In the Albany Tribune, an op-ed written by Dr. Randall Holcombe argues in favor of eliminating long-term unemployment compensation:
We are paying people to be unemployed longer, so it stands to reason that more people will take up the government’s offer and remain unemployed to keep receiving unemployment compensation.
Some people genuinely have trouble finding work. But unemployment compensation takes away some of the incentive to find a job, and the longer people are out of work, the harder it is to find one. We are doing a disservice to many people by paying them not to work, rather than pushing them to get a job — any job — from which they can move up as the economy recovers.

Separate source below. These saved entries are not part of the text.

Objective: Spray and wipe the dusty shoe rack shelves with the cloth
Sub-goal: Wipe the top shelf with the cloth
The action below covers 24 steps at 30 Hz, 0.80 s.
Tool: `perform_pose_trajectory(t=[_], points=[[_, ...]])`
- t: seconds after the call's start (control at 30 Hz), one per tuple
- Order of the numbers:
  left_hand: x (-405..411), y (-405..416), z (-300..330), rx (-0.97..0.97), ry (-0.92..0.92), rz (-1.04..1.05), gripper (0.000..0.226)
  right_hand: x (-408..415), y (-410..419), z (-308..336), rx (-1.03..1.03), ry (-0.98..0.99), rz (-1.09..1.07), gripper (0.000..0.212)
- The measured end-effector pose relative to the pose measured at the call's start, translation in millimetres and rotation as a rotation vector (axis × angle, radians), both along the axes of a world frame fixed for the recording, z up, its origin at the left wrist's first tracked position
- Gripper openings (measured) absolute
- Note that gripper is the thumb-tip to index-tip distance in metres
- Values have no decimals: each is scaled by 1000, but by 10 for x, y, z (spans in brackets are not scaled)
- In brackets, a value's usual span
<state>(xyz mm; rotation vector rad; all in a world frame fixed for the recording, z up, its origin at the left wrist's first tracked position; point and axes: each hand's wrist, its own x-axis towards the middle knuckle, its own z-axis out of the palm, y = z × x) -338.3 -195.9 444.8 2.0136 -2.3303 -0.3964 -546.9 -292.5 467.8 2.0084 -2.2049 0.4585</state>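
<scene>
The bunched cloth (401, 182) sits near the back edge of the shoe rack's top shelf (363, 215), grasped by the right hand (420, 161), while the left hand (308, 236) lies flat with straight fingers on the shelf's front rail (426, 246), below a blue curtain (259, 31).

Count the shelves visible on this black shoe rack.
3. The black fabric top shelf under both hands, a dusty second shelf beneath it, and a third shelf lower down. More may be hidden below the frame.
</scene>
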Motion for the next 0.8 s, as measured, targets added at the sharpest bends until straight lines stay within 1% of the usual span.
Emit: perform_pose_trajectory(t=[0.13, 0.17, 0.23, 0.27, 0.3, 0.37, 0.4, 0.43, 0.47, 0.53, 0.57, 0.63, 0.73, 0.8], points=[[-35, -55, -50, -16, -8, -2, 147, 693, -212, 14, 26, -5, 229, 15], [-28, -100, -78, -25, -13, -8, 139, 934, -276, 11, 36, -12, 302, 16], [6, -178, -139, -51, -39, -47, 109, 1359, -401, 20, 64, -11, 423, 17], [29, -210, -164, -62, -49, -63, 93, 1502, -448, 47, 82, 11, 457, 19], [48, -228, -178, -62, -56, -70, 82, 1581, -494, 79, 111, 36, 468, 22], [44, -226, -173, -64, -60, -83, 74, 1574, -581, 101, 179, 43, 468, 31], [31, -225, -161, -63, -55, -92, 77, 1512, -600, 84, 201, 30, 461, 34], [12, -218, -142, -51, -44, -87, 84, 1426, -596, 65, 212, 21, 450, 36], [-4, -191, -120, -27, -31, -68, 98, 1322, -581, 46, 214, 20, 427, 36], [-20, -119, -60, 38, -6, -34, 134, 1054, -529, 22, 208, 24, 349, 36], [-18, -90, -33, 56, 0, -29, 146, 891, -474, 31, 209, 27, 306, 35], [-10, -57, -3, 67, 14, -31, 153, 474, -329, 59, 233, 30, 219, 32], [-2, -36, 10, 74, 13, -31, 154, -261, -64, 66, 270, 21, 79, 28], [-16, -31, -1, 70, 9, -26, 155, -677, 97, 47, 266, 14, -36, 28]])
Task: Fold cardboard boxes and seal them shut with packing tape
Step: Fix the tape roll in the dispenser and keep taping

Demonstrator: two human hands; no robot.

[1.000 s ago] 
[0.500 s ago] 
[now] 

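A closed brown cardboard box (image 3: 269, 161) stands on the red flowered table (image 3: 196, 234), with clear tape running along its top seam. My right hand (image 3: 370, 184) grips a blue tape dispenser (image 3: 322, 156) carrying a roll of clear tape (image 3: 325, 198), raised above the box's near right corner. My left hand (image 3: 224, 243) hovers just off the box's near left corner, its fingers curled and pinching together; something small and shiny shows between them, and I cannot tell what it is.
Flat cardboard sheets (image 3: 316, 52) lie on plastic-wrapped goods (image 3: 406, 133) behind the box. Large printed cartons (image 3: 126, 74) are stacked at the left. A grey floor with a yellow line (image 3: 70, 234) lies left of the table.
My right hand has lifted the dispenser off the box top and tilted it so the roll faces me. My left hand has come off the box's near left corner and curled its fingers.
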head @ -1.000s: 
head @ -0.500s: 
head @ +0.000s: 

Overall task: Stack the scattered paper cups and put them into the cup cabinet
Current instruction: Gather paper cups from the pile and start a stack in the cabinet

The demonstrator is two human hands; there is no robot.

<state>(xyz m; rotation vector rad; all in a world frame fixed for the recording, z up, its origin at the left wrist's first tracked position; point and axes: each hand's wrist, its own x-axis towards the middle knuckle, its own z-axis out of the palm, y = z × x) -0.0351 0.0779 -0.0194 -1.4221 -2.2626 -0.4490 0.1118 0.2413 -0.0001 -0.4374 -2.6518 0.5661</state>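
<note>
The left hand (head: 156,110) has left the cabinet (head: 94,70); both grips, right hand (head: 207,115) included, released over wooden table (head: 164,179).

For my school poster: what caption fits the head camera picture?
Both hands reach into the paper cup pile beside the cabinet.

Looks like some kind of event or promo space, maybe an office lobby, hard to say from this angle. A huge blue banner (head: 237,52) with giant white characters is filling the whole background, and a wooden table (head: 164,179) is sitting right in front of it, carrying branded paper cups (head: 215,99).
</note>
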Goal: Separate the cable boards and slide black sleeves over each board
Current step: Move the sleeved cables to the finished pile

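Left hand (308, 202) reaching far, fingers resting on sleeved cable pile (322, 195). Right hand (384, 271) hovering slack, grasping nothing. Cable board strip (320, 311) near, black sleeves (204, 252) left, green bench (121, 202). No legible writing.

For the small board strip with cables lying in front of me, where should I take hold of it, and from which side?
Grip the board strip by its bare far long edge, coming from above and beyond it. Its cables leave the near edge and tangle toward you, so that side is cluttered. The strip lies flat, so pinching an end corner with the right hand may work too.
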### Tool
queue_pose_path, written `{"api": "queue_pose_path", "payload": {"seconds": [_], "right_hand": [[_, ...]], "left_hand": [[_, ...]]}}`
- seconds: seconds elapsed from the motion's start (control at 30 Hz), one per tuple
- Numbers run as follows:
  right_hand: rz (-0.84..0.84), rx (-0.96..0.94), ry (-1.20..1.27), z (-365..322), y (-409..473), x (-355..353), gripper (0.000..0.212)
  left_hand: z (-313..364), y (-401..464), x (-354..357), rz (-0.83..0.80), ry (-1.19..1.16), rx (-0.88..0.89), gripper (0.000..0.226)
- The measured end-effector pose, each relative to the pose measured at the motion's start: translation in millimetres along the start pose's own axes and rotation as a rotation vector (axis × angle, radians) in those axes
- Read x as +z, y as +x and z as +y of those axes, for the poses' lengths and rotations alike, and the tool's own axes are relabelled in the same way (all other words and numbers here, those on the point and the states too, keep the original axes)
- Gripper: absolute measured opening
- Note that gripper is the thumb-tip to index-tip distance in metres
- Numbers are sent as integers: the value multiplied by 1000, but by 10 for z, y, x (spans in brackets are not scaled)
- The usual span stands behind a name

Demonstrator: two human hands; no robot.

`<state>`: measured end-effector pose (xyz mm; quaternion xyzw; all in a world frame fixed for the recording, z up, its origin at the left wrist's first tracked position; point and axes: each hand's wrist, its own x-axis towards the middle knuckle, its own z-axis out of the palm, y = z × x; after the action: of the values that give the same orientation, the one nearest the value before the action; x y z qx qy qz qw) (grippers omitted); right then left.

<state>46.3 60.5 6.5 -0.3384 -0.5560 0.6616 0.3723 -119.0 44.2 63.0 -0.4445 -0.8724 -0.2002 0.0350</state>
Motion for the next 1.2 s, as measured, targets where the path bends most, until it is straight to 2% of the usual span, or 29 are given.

Since July of this year, the unemployment rate in Georgia has been lowered by .7%, from 8.8% to 8.1%. Indiana's done even better: their rate has gone down .9%, from 8.4% to 7.5%. North Carolina? They've gone down .9% too, from 8.9% to 8%.
Each state has seen a significant drop in unemployment, but only North Carolina has slashed their unemployment benefits.
Georgians currently qualify for a maximum of 43 weeks of unemployment insurance benefits: 18 weeks from the state, plus 25 weeks from the Federal Emergency Unemployment Compensation (EUC) plan. Hoosiers currently qualify for a maximum of 63 weeks of benefits: 26 weeks from Indiana, plus 37 weeks of EUC.
North Carolinians currently qualify for 19 weeks of benefits. In July, the state cut its benefits down from 26 weeks to 19 weeks. It cut the benefit, too, from $535 down to $350. Because of the cut, the state lost its eligibility for the EUC plan.
Dr. Holcombe argues in favor of cutting long-term unemployment compensation: North Carolina is a perfect example of a state that has done just that. Have the results justified the cuts? No. The state has lowered its unemployment rate, but other states, with higher benefits, have lowered theirs just as much. The state has an 8% unemployment rate, but other states, with higher benefits, have lower unemployment rates.
Dr. Holcombe argues that "We are paying people to be unemployed longer," but that's not true: unemployment insurance allows people to compete for jobs. Extended benefits allow them to compete for a longer time. In the depths of the Great Recession, there was one job opening for every 6 or 7 job seekers. Today, there's one opening for every 3 job seekers. That's a game of musical chairs that no one should be forced to compete in, but that's today's job market.
Dr. Holcombe argues that "the longer people are out of work, the harder it is to find (a job)." That's very true: studies show that employers care more about gaps in employment more than they care about qualifications: being out of work becomes the reason people can't find work, and a vicious cycle only gets worse.
Instead of eliminating unemployment compensation, economists on both sides of the political spectrum argue in favor of extending it: extended benefits are a critical lifeline for job seekers. They're also good for the rest of the economy, producing more than a dollar's worth of growth for every dollar of benefits paid out.
Extended unemployment benefits for the long-term unemployed were put into place because of the jobs crisis. Short-term unemployment is almost back to pre-recession levels, but long-term unemployment is not. Don't pull the lifeline away from the people who need it most: renew extended benefits for the long-term unemployed.